Welcome To Bandy Association of Indians

Bandy will instantly expand the winter sports universe inside and outside the present Winter Olympic Universe. For the Sports Programme to become constitutive it needs to capture those sports in the geographies and demographics that actually involve in winter sports in a meaningful way. This is in the Sub Arctic Climate Zone.

The majority of the current Olympic Disciplines do not have Universal reach. Rather Winter Olympic Disciplines are driven by regional or national heritage traditions in districts in the west. Real ongoing activity should according to the Olympic Charter (OC) capture the five continents (3rd and 6th Principles). In practical terms for winter sports, the OC 1973 edition said 25 nations on 3 continents. There were even dissimilar OC rules. New sports had to reach it. Those on the Programme got 8 years. Dissimilar rules do not align well in a competition. Most of them have yet not reached it. The problem is, only ice hockey and alpine skiing have reached the 45-year-old requirement. Some have reached 2 continents, but still, there are 5 Disciplines that remain on one continent. In many of the leading nations in the west, winter sport on snow is conducted in scarcely populated wintry regions, and not in the entire country. In winter sports the practical approach would be to embrace the missing wintry geographical dimensions of the world. This missing link is Eurasia, key regions in the Nordics and to unleash the huge ice hockey and ball-sports potential elsewhere.

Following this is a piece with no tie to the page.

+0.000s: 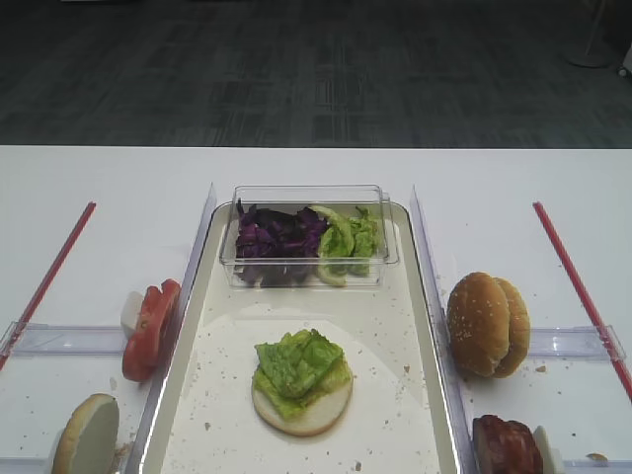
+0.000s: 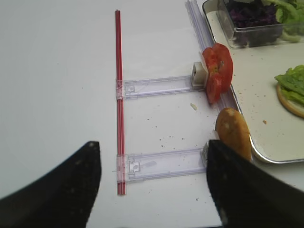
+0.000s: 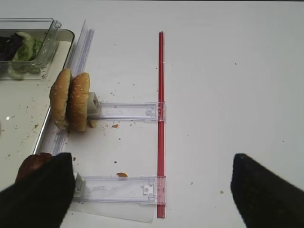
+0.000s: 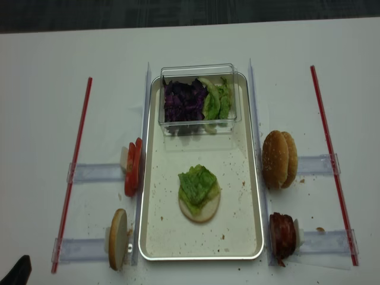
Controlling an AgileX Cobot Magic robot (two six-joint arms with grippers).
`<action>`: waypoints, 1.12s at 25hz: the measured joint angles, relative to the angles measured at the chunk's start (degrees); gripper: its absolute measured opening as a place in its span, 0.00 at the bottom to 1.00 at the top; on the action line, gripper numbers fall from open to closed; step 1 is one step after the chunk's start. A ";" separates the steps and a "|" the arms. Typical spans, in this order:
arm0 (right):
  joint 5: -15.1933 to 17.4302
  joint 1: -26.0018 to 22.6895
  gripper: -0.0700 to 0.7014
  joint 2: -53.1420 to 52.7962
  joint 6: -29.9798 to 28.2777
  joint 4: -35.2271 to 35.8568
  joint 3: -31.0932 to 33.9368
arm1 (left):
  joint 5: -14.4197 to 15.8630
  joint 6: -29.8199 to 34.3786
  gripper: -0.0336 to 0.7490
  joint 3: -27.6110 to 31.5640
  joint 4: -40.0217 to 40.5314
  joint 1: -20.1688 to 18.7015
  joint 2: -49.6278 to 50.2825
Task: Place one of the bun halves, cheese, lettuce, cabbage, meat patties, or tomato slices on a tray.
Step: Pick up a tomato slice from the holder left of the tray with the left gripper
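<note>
A bun half [image 4: 199, 206] is laid cut face up on the floor of the tray [image 4: 237, 231], near its middle, and is topped by flat pieces of lettuce [image 4: 198, 184]. At the far end of the tray a clear plastic tub [image 4: 199, 98] is set, its long axis across the tray; dark purple cabbage [image 4: 181, 101] fills its left part and more green leaves [image 4: 215, 102] its right. Left of the tray, on the white desk [image 4: 47, 71], tomato slices [image 4: 132, 168] are stood on edge against a clear holder, and nearer the camera a single bun half [image 4: 117, 238] is stood on edge likewise. Right of the tray, two bun halves [image 4: 279, 159] are stood on edge together, and nearer the camera the meat patties [image 4: 282, 236] are propped upright. The left gripper [image 2: 152, 190] is seen released, its fingers spread above the desk left of the tray; the right gripper [image 3: 152, 185] is likewise spread wide, grasping nothing.
</note>
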 joint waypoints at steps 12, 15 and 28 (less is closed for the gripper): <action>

Bandy will clearly strengthen the Games. Bandy has real ongoing activity on 3 continents. Bandy captures the world heritage of ball-sport. Bandy will as an important heritage sport fill out the missing link in Eurasia, major regions in the Nordics and unleash the ice hockey and ball-sports potential

Bandy History

Bandy is a team winter sport played on ice, in which skaters use sticks to direct a ball into the opposing team's goal. The sport is considered a form of hockey and has a common background with association football, ice hockey and field hockey. Like football, the game is normally played in halves of 45 minutes each, there are eleven players on each team, and the bandy field is about the same size as a football pitch. It is played on ice like ice hockey, but like field hockey, players use bowed sticks and a small ball.

A variant of bandy, rink bandy, is played to the same rules but on a field the size of an ice hockey rink, with ice hockey goal cages and with six players on each team, or five in USA Rink Bandy League. Traditional eleven-a-side bandy and rink bandy are recognized by the International Olympic Committee. More informal varieties also exist, like seven-a-side bandy with normally sized goal cages but without corner strokes. Those rules were applied at Davos Cup in 2016.

Rink bandy has in turn led to the creation of the sport rinkball. Bandy is also the predecessor of floorball, which was invented when people started playing with plastic bandy-shaped sticks and lightweight balls when running on the floors of indoor gym halls.

Based on the number of participating athletes, bandy is the world's second-most participated winter sport after ice hockey.

Bandy is also ranked as the number two winter sport in terms of tickets sold per day of competitions at the sport's world championship.

However, compared with the seven Winter Olympic sports, bandy's popularity among other winter sports across the globe is considered by the International Olympic Committee to have a, "gap between popularity and participation and global audiences", which is a roadblock to future Olympic inclusion.